Friday, May 19, 2006

Get your comma, er, coma right

A word of caution to all those scriptwriters out there – and you know who you are! Consider yourself warned! I read the following Associated Press article today in the newspaper:

“Note to screenwriters and filmgoers: People look bad when they are in comas, and they never, repeat never, get up, unplug themselves from their machines and walk out of the hospital.

A new study published in this month’s journal of the American Academy of Neurology reviewed 30 U.S. and foreign movies with characters in prolonged comas and found that only two of those – Dream Life of Angels and Reversal of Fortunes – contained reasonably accurate representations of coma.

The others often portrayed the comatose as tanned and muscular; as if they were simply in a deep sleep. In reality, their muscles would atrophy and they’d probably be incontinent.

Researchers identified scenes from 17 movies portraying a coma, wakening from a coma, recovery from coma, and physician, nurse and family conversations. They then asked 72 viewers to rate the realism.

The portrayals of comas in movies is important, said Dr. Eelcom Wijdicks [does THAT name strike you as fictional??? Just try to say it aloud without laughing], a lead author of the study and neurologist with the Mayo Clinic in Rochester, Minn., because people are subconsciously influenced by what they see on screen.

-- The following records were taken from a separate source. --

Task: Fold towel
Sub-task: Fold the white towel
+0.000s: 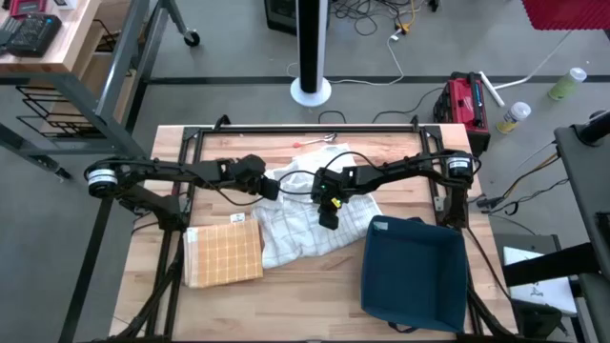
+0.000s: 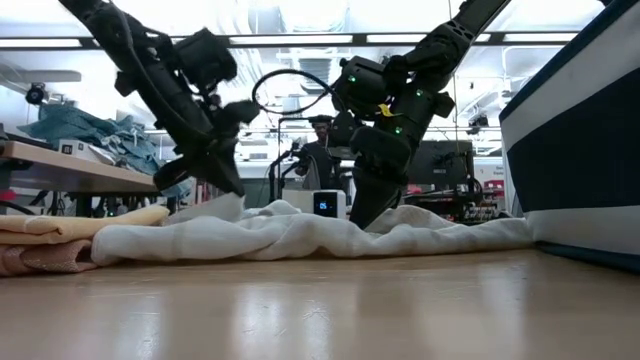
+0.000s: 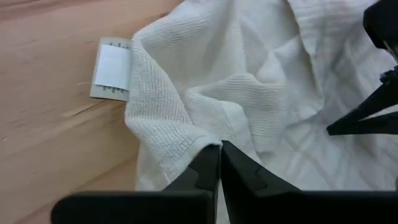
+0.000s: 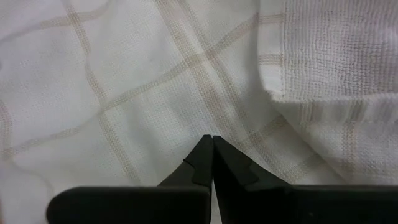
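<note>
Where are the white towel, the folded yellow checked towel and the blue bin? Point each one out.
white towel [image 1: 307, 235], high view, its lower middle, clear of both arms.
folded yellow checked towel [image 1: 225, 254], high view, centre of its top face.
blue bin [image 1: 412, 273], high view, the bare floor inside it.

Both dark arms reach inward over mid-table, wrists angled down. The left gripper [image 3: 219, 149] is pinched closed; the right gripper [image 4: 212, 144], just beside it, also has its fingers pressed together.
</note>
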`<state>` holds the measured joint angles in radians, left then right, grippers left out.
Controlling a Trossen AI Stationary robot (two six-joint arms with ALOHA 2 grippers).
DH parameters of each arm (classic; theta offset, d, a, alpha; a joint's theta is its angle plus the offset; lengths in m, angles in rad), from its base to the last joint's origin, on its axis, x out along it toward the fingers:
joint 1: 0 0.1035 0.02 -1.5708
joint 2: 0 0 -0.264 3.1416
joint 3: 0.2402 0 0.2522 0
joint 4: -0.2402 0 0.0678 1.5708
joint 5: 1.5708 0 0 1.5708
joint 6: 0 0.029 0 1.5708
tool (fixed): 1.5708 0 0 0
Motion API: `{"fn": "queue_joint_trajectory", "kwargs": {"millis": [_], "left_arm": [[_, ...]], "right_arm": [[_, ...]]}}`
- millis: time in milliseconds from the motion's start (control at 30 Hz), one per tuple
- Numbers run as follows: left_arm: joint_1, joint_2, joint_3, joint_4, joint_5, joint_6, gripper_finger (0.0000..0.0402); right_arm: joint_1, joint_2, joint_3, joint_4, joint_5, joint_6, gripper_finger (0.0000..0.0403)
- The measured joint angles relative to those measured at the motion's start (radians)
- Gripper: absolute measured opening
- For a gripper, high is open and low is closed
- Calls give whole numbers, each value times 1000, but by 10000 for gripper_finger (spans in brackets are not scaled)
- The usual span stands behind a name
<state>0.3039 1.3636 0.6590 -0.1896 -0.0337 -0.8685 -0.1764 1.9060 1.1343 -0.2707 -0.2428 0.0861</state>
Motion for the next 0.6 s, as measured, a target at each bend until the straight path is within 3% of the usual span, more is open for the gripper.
{"fn": "queue_joint_trajectory", "kwargs": {"millis": [200,333,467,600], "left_arm": [[-127,-3,22,49,-2,194,1],[-208,-3,52,-28,-31,304,1],[-218,-3,80,-266,-251,188,1],[-212,-4,102,-585,-581,-108,0]], "right_arm": [[0,0,-2,0,0,0,0],[0,0,-2,0,0,0,0],[0,0,-2,0,0,4,0],[0,0,-2,0,0,5,0]]}}
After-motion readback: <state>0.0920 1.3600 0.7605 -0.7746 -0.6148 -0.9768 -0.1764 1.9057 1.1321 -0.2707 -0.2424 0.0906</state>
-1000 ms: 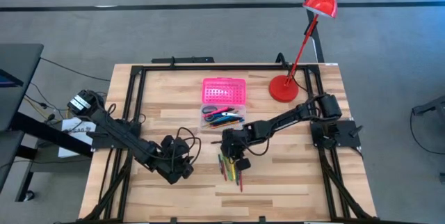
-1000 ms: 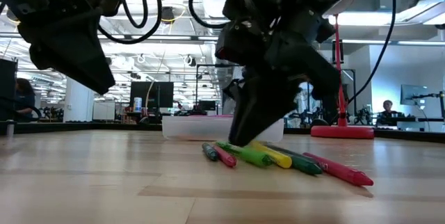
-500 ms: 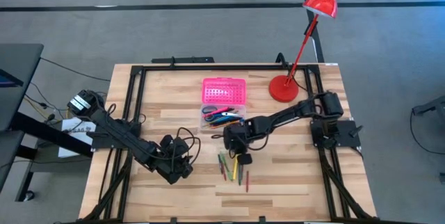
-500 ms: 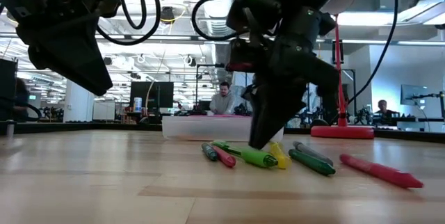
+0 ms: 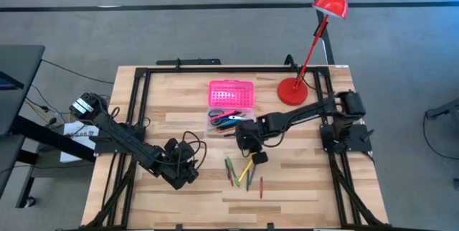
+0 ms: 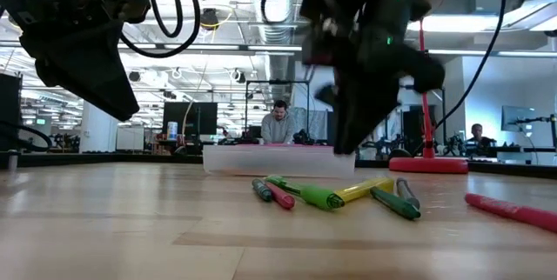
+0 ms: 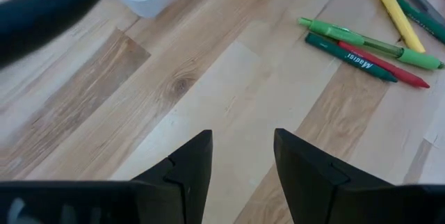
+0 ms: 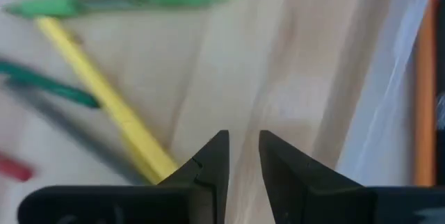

“The wrong representation could lead to the wrong expectations,” Wijdicks said. In the study, 39% of participants said the movie scenes would affect a real-life decision [now THERE'S a scary stat].”
~ Xena

Monday, May 15, 2006

Writers exercise too!

The Federal Government wants to stimulate activity in children by offering parents a tax credit to enroll their kids in physical activity. Of course, they only consider endeavours like chasing a ball around a field, to be activity. What about mental activity? Firing all those neurons to be creative, uses calories too. What about chasing a story? Those of us writing articles and essays have traveled out of our comfy chairs to chase down a great idea. Those of us writing fiction know how surrounding you with your subject matter and setting creates wonderful words. What about song-writing and play-writing? Such writers often combine other artistic processes in addition to the writing. Song-writers play piano or guitar in most instances. Playwrights may be involved in staging or directing as well. Let's create writing programs for kids and convince the Tory's that exercising their brain uses energy too.

Get active, be persuasive, write-on!

Sher, Executive Director
WCAC, 25 Regina St. S.
Waterloo, ON N2J 1R8
519-886 4577

Sunday, May 14, 2006


Well, the novel is printed and in my hot little hands. And I'm proud to say that I found my first typo, on page 47, the first time I opened the book. Hooray! Now that I've found it, I can be sure that there are no other typos in the book, anywhere.

But the Kitchener launch is set for June 4 at the Walper Hotel. Everyone is invited of course. Punch will be served.

Has everyone heard about the CAA Mini-conference on June 3? I don't know whether I told everyone about it or not, but basically we're taking four of the most successful elements from last year's conference and putting them together in one extravaganza of a day. These elements are:
  • A panel of editors talking about what they're looking for from writers
  • One-on-one interviews with editors
  • A workshop with Kelley Armstrong
  • Meals and coffee breaks provided
So if anyone's interested, get on over to the branch page and sign up. We figure we're charging about $10 more than Brian Henry does, we're giving people way more of everything, and food is included. What more could a person want?

Anyhow, I'll post details about the launch party when they're available. Till then, I'll be running madly around the room wondering how the heck I'm going to get everything I need to do, done.

Monday, May 08, 2006

On-line Book Publishing

Larry just read an interesting interview with Eileen Gittens, the Chief Exec of Blurb, an on-line publishing company. Click the link for the Washington Post article. (These articles go off-line after a period of time. If you miss it, send Larry an email. He'll send you a Werd file copy of the interview.)

Life is Short at the Washington Post

Find a way to give insight into your life in under 100 words. Authors of selected entries will be notified and paid $100. Send text (accompanied by a home phone number) via e-mail (, fax (202-334-5587) or mail (Style, Life Is Short, 1150 15th St. NW, Washington, D.C. 20071).

And here's a recent example:

I stood in my son's room where he was doing his high school homework. Looking down at his desk, I saw a paper on which he had gotten a B-plus. Though pleased, I asked him, "How come you didn't get an A on this?" He looked up at me and asked, "How come you're not making millions and millions of dollars?" I thought he had a point and let him be.